The Celsius app offers the industry highest rates and supports six different stablecoins all eligible to earn up to 12.03% annually with interest paid out weekly Celsius Network (, the industry-leading cryptocurrency platform, announces today it has increased interest rates for stablecoin deposits to 12.03% APR. Users who choose to earn interest in Celsius Network's blockchain-based CEL token can earn up to 30% more than the 9.25% depositors who are paid in-kind on their coins. Celsius is raising its rates because it is consistently earning higher returns on its deposits and distributes 80% of its income to its depositors; as it earns more, it distributes more.
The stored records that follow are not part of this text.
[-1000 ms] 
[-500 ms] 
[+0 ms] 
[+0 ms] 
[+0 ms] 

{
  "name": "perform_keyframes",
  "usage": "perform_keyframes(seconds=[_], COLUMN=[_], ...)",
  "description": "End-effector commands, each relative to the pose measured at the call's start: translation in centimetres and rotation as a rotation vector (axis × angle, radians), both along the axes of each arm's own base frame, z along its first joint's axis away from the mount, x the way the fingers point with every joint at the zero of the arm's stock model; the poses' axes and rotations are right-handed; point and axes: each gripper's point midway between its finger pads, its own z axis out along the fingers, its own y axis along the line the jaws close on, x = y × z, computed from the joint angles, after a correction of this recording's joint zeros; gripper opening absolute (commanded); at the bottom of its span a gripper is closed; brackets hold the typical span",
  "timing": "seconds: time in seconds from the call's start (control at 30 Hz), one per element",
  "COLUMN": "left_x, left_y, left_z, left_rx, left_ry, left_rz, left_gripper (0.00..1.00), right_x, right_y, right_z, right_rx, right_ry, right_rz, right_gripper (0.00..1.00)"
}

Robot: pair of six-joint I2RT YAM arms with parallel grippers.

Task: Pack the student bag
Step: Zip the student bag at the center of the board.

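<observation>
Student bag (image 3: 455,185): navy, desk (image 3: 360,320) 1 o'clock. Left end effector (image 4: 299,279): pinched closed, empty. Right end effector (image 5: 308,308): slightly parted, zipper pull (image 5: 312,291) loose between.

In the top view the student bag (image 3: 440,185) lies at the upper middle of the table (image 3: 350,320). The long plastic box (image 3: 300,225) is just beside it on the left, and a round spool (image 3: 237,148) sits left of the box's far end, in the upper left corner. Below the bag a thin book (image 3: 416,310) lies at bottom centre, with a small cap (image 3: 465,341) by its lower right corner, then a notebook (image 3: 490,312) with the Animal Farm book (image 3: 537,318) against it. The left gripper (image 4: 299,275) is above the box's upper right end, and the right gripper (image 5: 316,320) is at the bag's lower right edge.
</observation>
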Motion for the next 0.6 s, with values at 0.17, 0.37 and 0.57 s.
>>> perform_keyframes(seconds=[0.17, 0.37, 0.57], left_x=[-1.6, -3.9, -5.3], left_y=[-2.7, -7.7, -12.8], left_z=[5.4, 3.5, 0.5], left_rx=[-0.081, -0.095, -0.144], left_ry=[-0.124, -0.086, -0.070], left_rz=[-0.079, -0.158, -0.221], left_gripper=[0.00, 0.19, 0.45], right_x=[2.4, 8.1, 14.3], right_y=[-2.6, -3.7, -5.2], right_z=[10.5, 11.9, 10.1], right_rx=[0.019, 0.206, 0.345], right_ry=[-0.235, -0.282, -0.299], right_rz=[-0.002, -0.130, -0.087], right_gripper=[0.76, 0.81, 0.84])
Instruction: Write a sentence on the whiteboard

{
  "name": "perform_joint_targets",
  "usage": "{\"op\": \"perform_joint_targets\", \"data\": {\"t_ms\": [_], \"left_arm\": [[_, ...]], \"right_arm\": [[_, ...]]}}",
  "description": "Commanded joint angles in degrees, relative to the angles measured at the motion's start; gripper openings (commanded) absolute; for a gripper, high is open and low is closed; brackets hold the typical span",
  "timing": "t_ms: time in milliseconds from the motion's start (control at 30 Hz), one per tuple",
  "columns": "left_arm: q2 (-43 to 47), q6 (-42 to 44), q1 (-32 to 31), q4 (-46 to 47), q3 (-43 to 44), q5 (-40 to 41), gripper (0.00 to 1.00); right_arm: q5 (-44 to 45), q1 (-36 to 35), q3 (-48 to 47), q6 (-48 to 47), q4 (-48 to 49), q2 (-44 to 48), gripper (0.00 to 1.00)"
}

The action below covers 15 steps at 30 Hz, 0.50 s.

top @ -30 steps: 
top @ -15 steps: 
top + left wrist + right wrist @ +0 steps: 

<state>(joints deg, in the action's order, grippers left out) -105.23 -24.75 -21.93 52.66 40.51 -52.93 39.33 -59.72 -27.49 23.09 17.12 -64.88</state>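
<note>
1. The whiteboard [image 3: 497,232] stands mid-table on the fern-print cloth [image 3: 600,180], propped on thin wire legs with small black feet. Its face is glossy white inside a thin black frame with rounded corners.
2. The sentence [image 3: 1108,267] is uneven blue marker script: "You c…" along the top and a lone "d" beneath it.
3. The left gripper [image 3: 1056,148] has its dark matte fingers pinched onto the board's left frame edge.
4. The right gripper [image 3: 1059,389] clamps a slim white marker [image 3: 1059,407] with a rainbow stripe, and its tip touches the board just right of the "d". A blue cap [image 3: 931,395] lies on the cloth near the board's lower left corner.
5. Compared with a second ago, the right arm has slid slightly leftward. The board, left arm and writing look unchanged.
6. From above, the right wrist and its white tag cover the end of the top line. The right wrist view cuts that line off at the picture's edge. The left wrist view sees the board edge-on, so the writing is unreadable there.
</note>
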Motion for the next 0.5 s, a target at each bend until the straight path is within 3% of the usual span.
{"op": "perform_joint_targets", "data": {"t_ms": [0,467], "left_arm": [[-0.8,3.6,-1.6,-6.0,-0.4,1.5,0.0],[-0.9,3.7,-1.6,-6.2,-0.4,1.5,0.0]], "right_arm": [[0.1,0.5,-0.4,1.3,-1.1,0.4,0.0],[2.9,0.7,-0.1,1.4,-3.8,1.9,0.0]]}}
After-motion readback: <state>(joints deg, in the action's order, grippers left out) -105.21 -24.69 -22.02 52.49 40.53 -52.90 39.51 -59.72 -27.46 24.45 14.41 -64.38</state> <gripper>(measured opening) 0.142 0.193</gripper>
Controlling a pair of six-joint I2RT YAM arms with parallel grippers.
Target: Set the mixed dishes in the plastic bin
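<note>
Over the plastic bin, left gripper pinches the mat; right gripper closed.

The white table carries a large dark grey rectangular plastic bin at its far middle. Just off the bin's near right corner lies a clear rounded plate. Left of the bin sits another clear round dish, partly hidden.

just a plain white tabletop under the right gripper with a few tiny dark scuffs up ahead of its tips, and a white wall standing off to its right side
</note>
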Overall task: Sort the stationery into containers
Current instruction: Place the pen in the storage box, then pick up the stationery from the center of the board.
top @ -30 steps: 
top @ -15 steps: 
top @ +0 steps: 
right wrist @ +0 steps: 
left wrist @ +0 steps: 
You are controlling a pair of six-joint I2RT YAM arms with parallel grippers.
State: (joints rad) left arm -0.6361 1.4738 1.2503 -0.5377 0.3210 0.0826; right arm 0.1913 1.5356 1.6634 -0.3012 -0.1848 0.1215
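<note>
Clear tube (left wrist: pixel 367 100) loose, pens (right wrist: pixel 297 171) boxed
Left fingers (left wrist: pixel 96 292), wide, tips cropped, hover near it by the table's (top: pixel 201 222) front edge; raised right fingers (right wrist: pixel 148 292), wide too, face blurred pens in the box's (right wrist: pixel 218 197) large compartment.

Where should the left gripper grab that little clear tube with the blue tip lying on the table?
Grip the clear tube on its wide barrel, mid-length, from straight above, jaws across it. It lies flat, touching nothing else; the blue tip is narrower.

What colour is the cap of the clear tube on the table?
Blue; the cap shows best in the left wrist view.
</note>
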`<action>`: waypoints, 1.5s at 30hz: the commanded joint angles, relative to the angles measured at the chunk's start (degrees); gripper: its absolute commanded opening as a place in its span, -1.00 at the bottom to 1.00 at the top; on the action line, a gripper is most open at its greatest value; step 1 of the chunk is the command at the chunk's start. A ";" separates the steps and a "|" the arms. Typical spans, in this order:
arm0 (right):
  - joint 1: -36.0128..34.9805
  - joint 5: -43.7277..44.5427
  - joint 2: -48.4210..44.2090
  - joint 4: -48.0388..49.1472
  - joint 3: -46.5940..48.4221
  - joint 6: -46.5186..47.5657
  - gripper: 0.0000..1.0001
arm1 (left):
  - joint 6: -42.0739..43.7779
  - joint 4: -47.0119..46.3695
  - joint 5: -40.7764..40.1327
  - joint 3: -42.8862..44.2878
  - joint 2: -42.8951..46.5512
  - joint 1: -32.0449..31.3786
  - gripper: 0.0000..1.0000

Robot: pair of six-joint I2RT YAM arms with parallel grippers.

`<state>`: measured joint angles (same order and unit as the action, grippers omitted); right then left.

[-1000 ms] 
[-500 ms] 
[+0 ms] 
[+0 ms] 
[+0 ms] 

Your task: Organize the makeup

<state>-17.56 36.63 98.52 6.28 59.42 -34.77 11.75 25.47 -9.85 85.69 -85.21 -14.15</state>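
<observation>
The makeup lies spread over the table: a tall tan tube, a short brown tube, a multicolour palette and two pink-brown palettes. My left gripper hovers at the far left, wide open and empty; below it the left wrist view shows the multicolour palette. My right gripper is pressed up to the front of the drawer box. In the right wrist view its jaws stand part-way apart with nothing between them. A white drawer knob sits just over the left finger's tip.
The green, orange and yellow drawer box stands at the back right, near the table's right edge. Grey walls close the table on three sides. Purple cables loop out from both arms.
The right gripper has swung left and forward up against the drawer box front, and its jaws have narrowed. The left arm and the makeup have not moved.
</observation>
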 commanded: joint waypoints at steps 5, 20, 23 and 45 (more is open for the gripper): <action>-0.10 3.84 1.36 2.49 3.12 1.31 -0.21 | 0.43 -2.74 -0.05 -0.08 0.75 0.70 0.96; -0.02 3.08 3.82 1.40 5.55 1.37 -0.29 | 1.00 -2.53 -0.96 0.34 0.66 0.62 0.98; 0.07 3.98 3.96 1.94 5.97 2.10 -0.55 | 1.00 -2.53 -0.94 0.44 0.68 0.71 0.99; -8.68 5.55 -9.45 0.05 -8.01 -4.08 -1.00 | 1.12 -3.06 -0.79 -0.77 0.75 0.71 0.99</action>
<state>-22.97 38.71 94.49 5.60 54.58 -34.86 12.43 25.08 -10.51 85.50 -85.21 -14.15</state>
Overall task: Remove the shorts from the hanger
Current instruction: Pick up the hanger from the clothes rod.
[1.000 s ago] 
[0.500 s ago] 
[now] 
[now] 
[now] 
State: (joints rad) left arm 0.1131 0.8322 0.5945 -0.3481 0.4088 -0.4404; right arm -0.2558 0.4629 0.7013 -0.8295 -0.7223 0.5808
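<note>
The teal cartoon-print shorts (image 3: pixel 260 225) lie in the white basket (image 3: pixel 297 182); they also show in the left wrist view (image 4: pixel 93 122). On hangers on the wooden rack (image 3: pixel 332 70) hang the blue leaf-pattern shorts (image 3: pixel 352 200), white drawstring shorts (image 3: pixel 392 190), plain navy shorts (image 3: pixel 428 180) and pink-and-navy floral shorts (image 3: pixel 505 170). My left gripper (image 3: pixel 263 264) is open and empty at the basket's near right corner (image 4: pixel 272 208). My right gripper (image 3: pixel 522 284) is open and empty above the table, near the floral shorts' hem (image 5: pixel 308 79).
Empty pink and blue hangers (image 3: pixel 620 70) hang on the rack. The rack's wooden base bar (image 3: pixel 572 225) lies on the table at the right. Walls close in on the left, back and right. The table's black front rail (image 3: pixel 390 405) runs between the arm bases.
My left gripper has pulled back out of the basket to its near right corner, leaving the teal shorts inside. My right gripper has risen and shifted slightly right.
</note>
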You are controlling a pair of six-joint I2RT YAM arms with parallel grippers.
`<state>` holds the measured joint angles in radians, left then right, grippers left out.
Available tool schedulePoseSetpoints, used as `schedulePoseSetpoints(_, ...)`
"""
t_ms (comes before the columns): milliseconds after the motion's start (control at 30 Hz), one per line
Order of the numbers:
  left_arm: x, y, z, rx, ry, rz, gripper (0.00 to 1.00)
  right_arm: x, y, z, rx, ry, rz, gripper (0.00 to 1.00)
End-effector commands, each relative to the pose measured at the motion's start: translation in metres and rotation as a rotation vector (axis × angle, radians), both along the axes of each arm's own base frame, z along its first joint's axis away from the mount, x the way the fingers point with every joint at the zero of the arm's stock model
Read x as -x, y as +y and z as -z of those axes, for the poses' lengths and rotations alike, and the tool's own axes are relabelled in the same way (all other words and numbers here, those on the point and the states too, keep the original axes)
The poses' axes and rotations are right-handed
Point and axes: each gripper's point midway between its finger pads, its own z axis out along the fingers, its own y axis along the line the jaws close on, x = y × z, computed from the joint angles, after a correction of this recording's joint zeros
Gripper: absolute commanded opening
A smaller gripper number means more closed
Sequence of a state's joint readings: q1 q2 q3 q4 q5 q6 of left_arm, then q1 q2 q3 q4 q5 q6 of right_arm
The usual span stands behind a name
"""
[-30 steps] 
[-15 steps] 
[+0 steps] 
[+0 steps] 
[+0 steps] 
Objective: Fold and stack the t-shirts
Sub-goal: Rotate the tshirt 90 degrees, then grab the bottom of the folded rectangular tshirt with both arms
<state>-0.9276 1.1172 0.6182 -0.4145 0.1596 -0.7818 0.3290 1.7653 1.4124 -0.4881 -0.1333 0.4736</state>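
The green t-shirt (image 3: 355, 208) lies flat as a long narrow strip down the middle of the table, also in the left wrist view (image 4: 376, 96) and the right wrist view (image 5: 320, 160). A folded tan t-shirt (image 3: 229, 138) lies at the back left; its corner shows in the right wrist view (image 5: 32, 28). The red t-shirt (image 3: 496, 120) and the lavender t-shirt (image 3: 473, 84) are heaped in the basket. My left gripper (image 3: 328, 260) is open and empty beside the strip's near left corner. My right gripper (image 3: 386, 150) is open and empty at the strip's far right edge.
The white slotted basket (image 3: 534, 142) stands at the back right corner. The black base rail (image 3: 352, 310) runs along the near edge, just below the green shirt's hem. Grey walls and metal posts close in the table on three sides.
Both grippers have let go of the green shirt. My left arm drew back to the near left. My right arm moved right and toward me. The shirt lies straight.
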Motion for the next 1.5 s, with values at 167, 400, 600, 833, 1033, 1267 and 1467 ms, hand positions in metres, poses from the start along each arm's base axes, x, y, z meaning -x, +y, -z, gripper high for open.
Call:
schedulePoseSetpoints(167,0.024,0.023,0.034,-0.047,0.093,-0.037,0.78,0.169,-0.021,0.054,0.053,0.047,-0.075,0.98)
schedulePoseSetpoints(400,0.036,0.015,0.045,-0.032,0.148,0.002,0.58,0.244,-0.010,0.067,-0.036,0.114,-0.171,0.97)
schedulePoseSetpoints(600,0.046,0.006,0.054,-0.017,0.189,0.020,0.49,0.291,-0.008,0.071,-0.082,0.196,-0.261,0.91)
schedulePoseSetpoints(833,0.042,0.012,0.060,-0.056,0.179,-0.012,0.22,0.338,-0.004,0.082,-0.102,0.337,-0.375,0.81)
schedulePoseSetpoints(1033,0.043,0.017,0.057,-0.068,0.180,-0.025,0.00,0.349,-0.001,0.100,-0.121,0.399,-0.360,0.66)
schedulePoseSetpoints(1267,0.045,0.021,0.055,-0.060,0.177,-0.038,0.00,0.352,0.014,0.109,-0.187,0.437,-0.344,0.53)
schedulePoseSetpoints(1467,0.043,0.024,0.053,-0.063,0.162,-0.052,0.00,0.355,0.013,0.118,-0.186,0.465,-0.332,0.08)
Unlike other platforms, ...Full story available on

VanEck, SolidX Pull Bitcoin ETF Filing From SEC Consideration

Less than two weeks after VanEck and SolidX rolled out the VanEck SolidX Bitcoin Trust ETF (XBTC), a bitcoin exchange traded product aimed at institutional investors, the firms said they're withdrawing plans for bitcoin exchange traded fund aimed at a broader swath of investors. What Happened The ETF issuer and the fintech firm pulled the filing from consideration by the Securities and Exchange Commission on Sept. 13. The agency had delayed an ultimate decision on that product, as it has with various other bitcoin ETF proposals, several times, but was facing a hard and fast deadline of Oct. 18 to approve or disapprove the VanEck SolidX Bitcoin Trust. “Tuesday’s filing marks the second time VanEck and SolidX withdrew the proposed ETF. ...Full story available on

IOTA Introduces Chronicle Permanode to Amend Scalability Issues

IOTA, a permissionless trust protocol designed to revolutionize the Internet of Things (IoT) ecosystem by facilitating a frictionless exchange of value between machines and humans, has announced the launch of Chronicle, a permanode solution the team hopes will give node operators an unlimited amount of storage space in their Tangle distributed database, according to aRead MoreRead More. The post by Ogwu Osaemezu Emmanuel appeared first on BTCManager, Bitcoin, Blockchain & Cryptocurrency News\
BTC Manager
By continuing to browse, you agree to the use of cookies. Read Privacy Policy to know more or withdraw your consent.